▸ THE TASK
Retype the data below verbatim; pictures do not belong in the copy.

▸ PROVIDED DATA

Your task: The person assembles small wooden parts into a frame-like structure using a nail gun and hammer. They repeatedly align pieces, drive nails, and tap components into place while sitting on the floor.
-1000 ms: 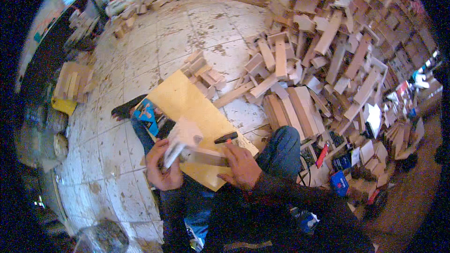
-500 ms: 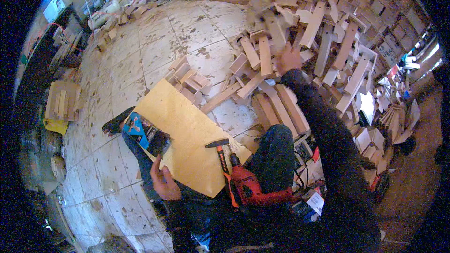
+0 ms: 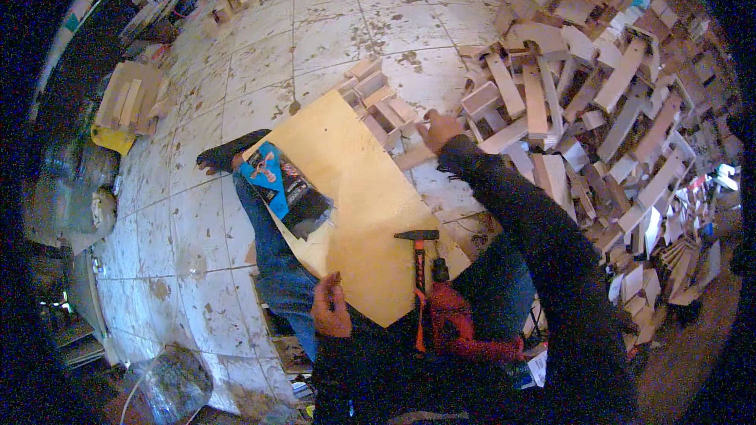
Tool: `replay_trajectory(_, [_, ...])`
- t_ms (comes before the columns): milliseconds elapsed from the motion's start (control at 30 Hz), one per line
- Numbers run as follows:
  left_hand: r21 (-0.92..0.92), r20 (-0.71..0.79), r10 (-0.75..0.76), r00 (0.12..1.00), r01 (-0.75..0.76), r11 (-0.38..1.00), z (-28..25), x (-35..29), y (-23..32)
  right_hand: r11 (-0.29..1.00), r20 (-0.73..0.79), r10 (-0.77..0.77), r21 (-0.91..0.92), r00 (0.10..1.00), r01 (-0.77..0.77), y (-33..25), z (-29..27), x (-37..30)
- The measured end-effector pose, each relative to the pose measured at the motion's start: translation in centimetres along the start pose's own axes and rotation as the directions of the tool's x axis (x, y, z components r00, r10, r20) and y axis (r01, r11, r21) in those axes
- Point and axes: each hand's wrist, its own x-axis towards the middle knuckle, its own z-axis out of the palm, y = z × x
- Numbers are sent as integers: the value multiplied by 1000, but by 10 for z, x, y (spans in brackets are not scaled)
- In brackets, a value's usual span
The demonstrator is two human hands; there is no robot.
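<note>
A yellowish board (image 3: 370, 212) lies across my lap. My left hand (image 3: 332, 311) is at its near left edge, fingers curled together; whatever they hold is too small to make out. My right hand (image 3: 442, 132) reaches over the floor between small wooden box pieces (image 3: 386, 110) and a heap of wooden assemblies (image 3: 535, 102), its fingers apart with nothing visible in them. On the board rest a blue-and-black packet (image 3: 287, 189) and a hammer (image 3: 420, 267) with an orange-and-black handle. A red power drill (image 3: 453, 315) lies beside the hammer, against my leg.
Stacked wooden pieces (image 3: 563, 4) rise at the far right. Left of me, boards (image 3: 130, 102) sit on something yellow. A plastic-wrapped bundle (image 3: 169, 382) stands at the lower left. Dirt marks the tiled floor (image 3: 260, 55).
My right hand has drawn back from the tall wooden assemblies toward the small box pieces. The view has turned, shifting the board and heap. My left hand stays by the board's edge.
</note>
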Motion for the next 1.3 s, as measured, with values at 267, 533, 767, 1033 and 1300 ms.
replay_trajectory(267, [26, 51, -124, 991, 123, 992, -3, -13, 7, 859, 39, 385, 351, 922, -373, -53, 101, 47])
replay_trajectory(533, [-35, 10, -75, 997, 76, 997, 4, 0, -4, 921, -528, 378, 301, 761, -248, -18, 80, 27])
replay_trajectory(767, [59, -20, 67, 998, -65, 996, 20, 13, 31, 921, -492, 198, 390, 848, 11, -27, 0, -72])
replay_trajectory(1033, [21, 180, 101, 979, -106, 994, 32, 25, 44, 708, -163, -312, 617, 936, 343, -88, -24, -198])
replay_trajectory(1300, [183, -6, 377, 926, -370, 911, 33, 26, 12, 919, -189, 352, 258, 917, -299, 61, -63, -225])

▸ SOLVED PROBLEM
Your task: The person assembles small wooden parts into a frame-like structure using a nail gun and hammer. They repeatedly align pieces, drive nails, and tap components into place while sitting on the floor.
-1000 ms: 
-500 ms: 
+0 ms: 
Tool: `replay_trajectory(_, [_, ...])`
- t_ms (comes before the columns): milliseconds elapsed from the motion's start (control at 30 Hz), one per line
- Numbers run as follows:
  left_hand: r21 (-0.92..0.92), r20 (-0.71..0.79), r10 (-0.75..0.76), r00 (0.12..1.00), r01 (-0.75..0.76), r11 (-0.38..1.00), z (-28..25), x (-35..29), y (-23..32)
  right_hand: r11 (-0.29..1.00), r20 (-0.73..0.79), r10 (-0.77..0.77), r21 (-0.91..0.92), r00 (0.10..1.00), r01 (-0.77..0.77), y (-33..25), z (-29..27), x (-37..30)
- The measured end-effector pose, each relative to the pose measured at the motion's start: translation in centimetres along the start pose's own axes and rotation as the directions of the tool's x axis (x, y, z components r00, r10, r20) and y axis (r01, r11, r21) in those axes
- Point and axes: each hand's wrist, its own x-axis towards the middle knuckle, its own z-axis out of the palm, y = z × x
- Numbers are sent as integers: the value multiplied by 1000, but by 10 for z, x, y (spans in brackets are not scaled)
- In brackets, a value's usual span
The demonstrator is two human hands; there is no robot.
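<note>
A yellowish board (image 3: 370, 212) lies across my lap. My left hand (image 3: 332, 311) is at its near left edge, fingers curled together; whatever they hold is too small to make out. My right hand (image 3: 442, 132) reaches over the floor between small wooden box pieces (image 3: 386, 110) and a heap of wooden assemblies (image 3: 535, 102), its fingers apart with nothing visible in them. On the board rest a blue-and-black packet (image 3: 287, 189) and a hammer (image 3: 420, 267) with an orange-and-black handle. A red power drill (image 3: 453, 315) lies beside the hammer, against my leg.
Stacked wooden pieces (image 3: 563, 4) rise at the far right. Left of me, boards (image 3: 130, 102) sit on something yellow. A plastic-wrapped bundle (image 3: 169, 382) stands at the lower left. Dirt marks the tiled floor (image 3: 260, 55).
My right hand has drawn back from the tall wooden assemblies toward the small box pieces. The view has turned, shifting the board and heap. My left hand stays by the board's edge.
</note>
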Motion for the next 1.3 s, as measured, with values at 267, 533, 767, 1033 and 1300 ms.
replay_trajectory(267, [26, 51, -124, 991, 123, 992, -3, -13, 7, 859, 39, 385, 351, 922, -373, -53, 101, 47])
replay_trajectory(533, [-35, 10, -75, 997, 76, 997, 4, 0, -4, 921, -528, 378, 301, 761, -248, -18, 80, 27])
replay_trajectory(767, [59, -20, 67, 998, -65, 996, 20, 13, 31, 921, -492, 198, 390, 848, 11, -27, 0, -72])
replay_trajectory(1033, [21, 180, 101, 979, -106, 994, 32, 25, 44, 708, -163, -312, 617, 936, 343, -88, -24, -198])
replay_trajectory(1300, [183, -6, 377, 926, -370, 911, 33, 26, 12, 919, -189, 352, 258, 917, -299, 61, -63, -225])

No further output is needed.